The greatest temptation of the current moment is to confuse the parochial for the global and the national for the international. Early indicators point to India’s inability or even strategy to indeed play into this temptation.

India’s helming of G20 has come at a crucial point in global affairs. One, the twinning of a complex energy crisis and rising inflation has prioritised each nation’s self-interest. Globalisation is fast losing ideological momentum even as the world remains ever more connected. Two, Covid-19 and the global shutdown during the pandemic have certainly triggered a pause, if not stop, button on most of the developed world’s relationship with China. Finally, and above all, Russia’s—now nearly year-long—war on Ukraine is testing and changing the nature of alliances and antagonisms. The old certainties of ‘blocs’ and ‘partnerships’ are all too worn out. Look no further than Europe’s newfound isolation as the US chooses a relatively introverted stance on Ukraine.

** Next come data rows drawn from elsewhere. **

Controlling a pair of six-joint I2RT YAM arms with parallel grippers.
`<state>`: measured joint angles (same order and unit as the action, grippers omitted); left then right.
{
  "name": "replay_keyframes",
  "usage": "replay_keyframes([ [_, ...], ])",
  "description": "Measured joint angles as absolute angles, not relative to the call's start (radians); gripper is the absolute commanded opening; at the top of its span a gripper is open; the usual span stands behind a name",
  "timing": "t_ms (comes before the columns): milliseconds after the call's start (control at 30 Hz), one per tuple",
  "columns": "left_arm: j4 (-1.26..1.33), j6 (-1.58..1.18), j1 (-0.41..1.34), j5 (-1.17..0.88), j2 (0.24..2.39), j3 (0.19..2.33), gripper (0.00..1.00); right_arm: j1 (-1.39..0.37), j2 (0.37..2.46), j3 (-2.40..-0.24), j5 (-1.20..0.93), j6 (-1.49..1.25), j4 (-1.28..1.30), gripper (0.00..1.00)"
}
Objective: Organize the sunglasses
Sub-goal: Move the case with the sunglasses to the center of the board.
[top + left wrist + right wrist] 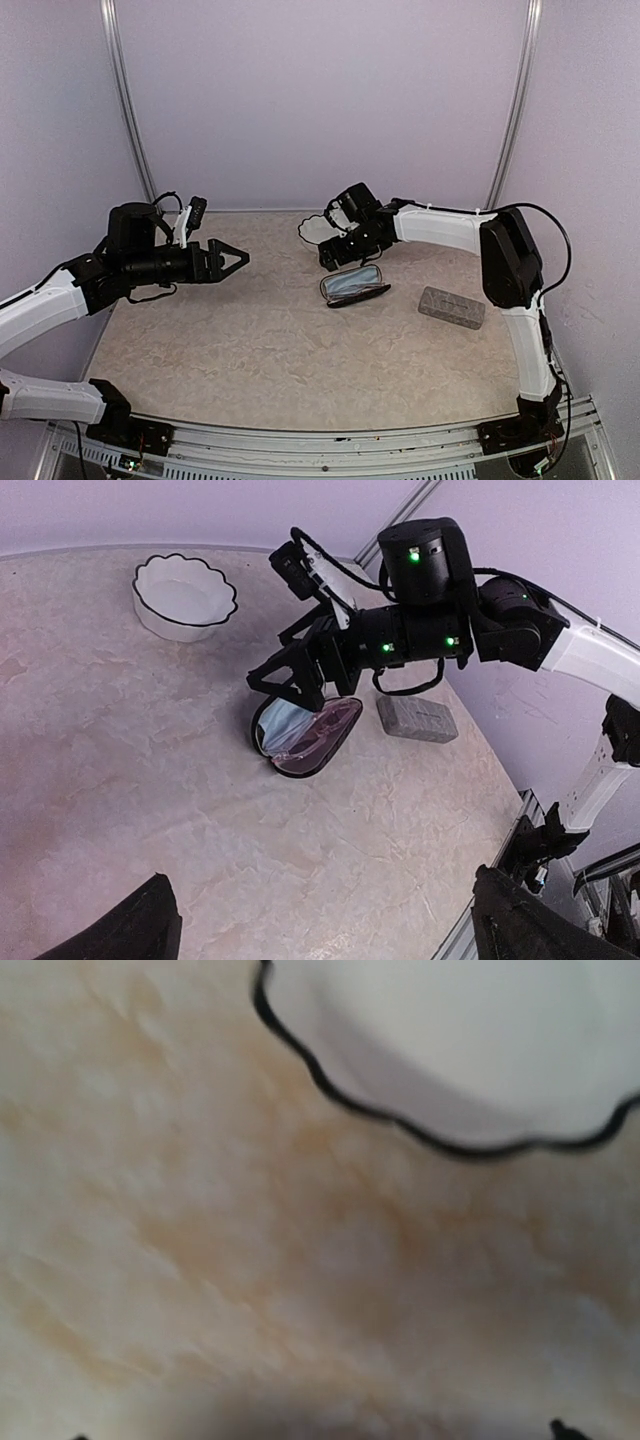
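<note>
The left arm (pixel 60 295) comes in from the left side and lies low and almost flat, pointing to the right over the counter (pixel 250 340). Its claw (pixel 235 258) is wide open and holds nothing; in its own wrist view only the two dark fingers (pixel 135 925) show, at the bottom corners. The right arm (pixel 500 270) goes up from its base on the right, bends at the elbow and reaches left across the back of the counter. Its claw (pixel 335 252) points down and is wide open too, with nothing in it. It hangs between a white bowl (pixel 313 228) with a wavy black rim and an open case (pixel 372 292). The right wrist view is blurry and shows just the bowl's rim and bare counter. The pink see-through sunglasses (pixel 315 735) lie inside the open case, just below and in front of the right claw, but the claw is not touching them. They are well apart from the left claw, off to its right. A closed grey case (pixel 451 306) sits on the counter to the right of the open one.
</note>
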<state>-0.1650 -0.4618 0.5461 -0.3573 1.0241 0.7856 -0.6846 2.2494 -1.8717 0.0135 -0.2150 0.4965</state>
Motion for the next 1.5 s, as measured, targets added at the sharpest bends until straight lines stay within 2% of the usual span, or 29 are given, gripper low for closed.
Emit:
replay_keyframes([
  [767,-0.165,-0.461,0.546,-0.354,1.013,0.785,0.99,-0.685,2.325,-1.942,0.012,-0.236,0.601,0.96],
  [1500,-0.165,-0.464,0.546,-0.353,0.976,0.785,0.99,-0.686,2.214,-1.74,-0.045,-0.257,0.524,0.94],
])
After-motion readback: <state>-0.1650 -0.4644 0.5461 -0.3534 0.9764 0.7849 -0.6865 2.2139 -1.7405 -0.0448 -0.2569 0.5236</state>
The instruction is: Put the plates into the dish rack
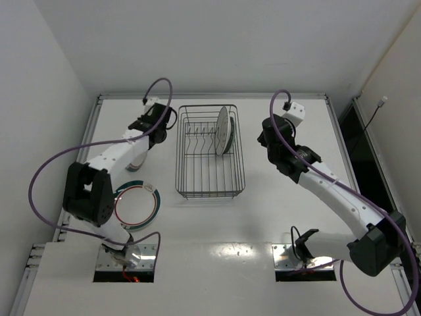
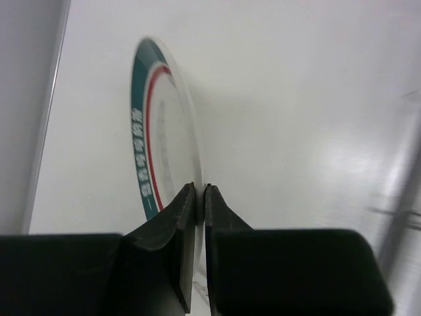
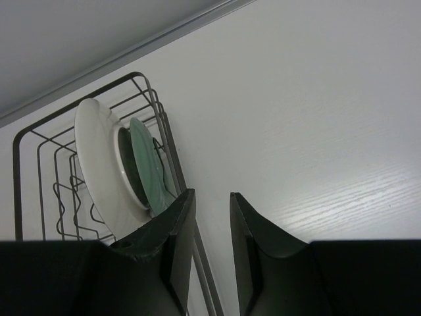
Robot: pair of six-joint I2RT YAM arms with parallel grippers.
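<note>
**Materials and shapes.** The dish rack [image 1: 210, 193] is a rectangular basket of thin dark metal wire with a row of bent upright prongs inside. It stands at the centre of the smooth white table [image 1: 263, 217].

Two round glazed plates stand on edge in the rack's 1 o'clock corner:
- The large white plate [image 3: 99, 164] is plain and glossy.
- The smaller plate [image 3: 150, 168] stands just beside it, on the side toward the rack's 3 o'clock wall. Its face looks pale blue-green, and its pattern cannot be made out.

The flat plate [image 1: 137, 205] lies on the table at 8 o'clock from the rack. It is white, with a green outer ring and a thin red inner ring.

The held plate [image 2: 171, 131] carries the same green and red rings, plus white lettering on the green band. It is seen nearly edge-on, at 9 o'clock from the rack. Whether its lower edge touches the table cannot be told.

**Fingers.**
- The left gripper [image 2: 199, 187] has matte black, wedge-shaped fingers [image 2: 184, 217]. They are pressed onto the rim of the held plate, one on each face, with only the plate's thickness between them.
- The right gripper [image 3: 212, 194] sits at 3 o'clock from the rack and points toward it. Its black fingers [image 3: 177, 224] are parted by a narrow gap, holding nothing and touching nothing.
</note>
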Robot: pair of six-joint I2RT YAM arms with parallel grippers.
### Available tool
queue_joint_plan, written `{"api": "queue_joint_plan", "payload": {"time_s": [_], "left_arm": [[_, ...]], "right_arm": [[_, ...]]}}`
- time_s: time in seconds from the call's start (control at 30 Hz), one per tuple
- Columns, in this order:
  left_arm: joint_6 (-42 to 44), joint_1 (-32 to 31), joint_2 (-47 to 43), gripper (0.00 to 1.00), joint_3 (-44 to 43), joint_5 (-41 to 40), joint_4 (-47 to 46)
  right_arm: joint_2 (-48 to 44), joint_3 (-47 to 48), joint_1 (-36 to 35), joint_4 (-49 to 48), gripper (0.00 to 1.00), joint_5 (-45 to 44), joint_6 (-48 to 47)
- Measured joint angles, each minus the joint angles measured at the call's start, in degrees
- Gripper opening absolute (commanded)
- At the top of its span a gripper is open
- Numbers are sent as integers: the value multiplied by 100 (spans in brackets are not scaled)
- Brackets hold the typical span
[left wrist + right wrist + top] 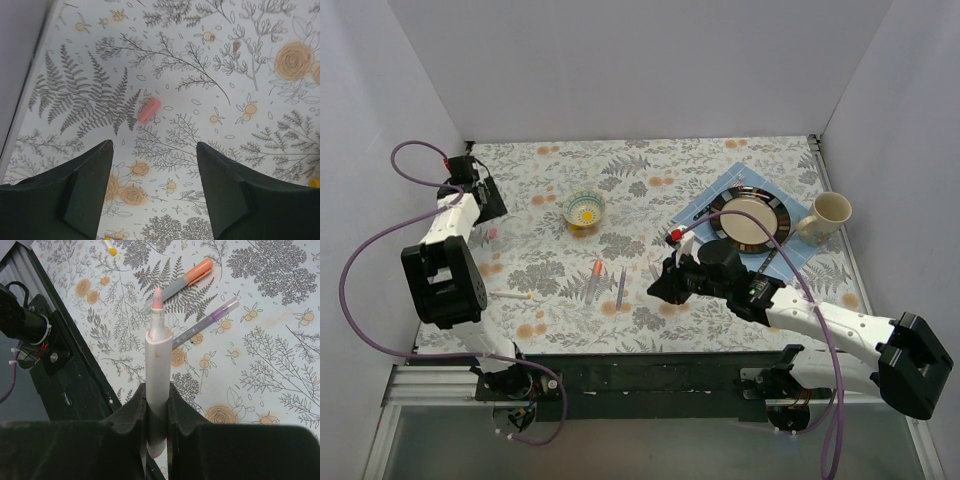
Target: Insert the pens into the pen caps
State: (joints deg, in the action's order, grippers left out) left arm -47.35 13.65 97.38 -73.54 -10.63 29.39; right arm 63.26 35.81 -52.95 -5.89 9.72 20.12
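My right fingers (187,417) clamp the pale white stick pen (158,365), tip outward for capping; my left fingers (85,195) hang wide over the short pink plastic cap (149,110), far left.

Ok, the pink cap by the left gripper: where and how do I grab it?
Take the pink cap across its round sides at mid-length, from straight above: it lies flat and slanted on the table, so turn the open left gripper to straddle it. Which end is open I cannot tell.
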Motion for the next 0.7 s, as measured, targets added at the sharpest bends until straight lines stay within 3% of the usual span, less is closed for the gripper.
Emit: {"api": "queue_joint_plan", "payload": {"time_s": [0.2,0.6,0.7], "left_arm": [[494,11,752,66,-179,380,192],[1062,13,1596,60,-599,258,179],[1143,17,1777,53,-787,306,208]], "right_arm": [[197,-15,98,-184,1,280,-251],[284,-197,232,-417,1,461,-308],[284,-199,232,-476,1,463,-348]]}}
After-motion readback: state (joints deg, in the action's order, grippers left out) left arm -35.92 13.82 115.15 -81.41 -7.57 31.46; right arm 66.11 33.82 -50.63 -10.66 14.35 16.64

Crucially, the once explicit but contested norms and ideologies of international relations seem to be up in smoke. It is hard to galvanise the world into any ideological fight, least of all in the name of liberal internationalism, as its brutalities and hypocrisies have run out of fig leaves. In short, it is a time of global crisis.

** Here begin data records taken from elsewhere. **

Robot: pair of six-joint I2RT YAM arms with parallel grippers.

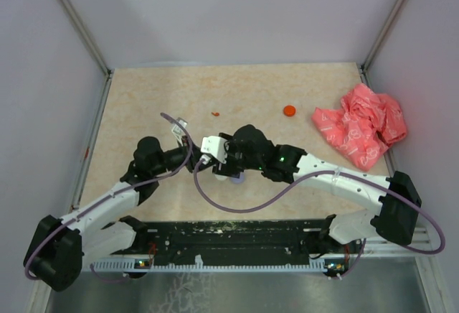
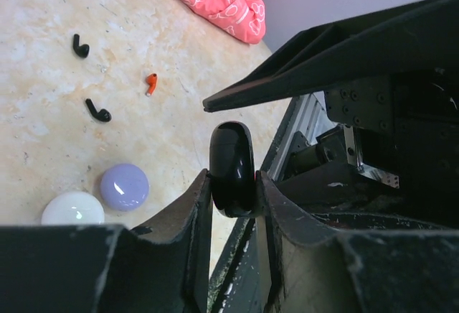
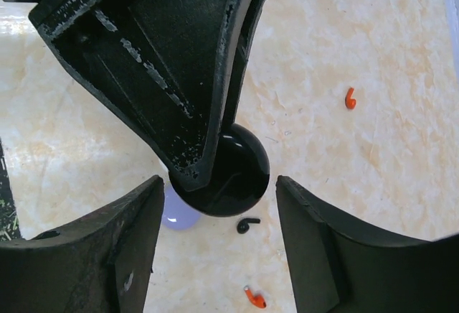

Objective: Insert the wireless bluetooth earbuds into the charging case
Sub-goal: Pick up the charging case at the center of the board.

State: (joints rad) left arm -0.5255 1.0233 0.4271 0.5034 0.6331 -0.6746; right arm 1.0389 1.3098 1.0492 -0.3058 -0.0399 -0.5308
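Note:
My left gripper point(image 2: 233, 187) is shut on a glossy black round charging case point(image 2: 231, 166), pinched edge-on between its fingers and held above the table. In the right wrist view the same black case point(image 3: 237, 173) hangs between the spread fingers of my open right gripper point(image 3: 219, 191), neither finger touching it. In the top view the two grippers meet at the table's middle point(image 1: 219, 156). Earbuds lie loose on the table: two black earbuds point(image 2: 80, 46) point(image 2: 98, 110), an orange-red earbud point(image 2: 150, 82), and another orange-red one point(image 3: 254, 299) near a black earbud point(image 3: 248, 224).
A lilac disc point(image 2: 124, 187) and a white disc point(image 2: 72, 209) sit on the table below the grippers. A red disc point(image 1: 290, 110) lies further back. The crumpled pink-red bag point(image 1: 362, 123) fills the right rear corner. The metal rail point(image 1: 237, 245) runs along the near edge.

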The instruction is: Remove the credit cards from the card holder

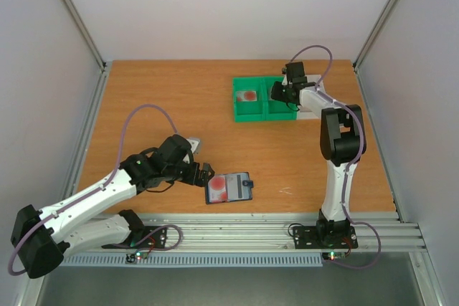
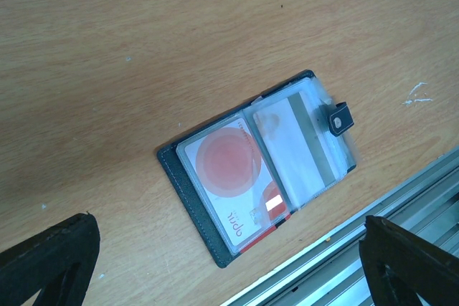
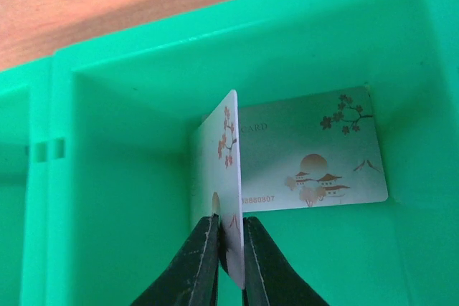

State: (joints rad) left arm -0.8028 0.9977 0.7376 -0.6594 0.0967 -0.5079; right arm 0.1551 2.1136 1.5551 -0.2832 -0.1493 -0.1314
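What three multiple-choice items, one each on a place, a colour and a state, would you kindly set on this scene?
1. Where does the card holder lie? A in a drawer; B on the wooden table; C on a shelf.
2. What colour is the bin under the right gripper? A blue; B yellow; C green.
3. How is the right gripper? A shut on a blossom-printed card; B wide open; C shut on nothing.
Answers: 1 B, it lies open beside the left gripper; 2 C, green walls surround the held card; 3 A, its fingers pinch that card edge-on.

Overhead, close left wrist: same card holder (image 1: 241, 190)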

Also read: G20 presidency puts Modi’s India in global spotlight. Expectations are already high

China and the new century of crisis

Ironically, G20 was empowered and instituted at the end of the last global crisis. A relatively young multilateral forum, it was set up under Barack Obama’s presidency soon after the financial crisis of 2008. G20 is primarily focused on global economic arrangements. Barring the entry of emerging economies such as India and Brazil, and for all the glitz, G-20 is but a continuation of what is known as the Bretton Woods system. Forged back in 1945, it exclusively privileged the US dollar as the currency of global exchange, and empowered the International Monetary Fund (IMF) as creditor of sovereign debts and much else.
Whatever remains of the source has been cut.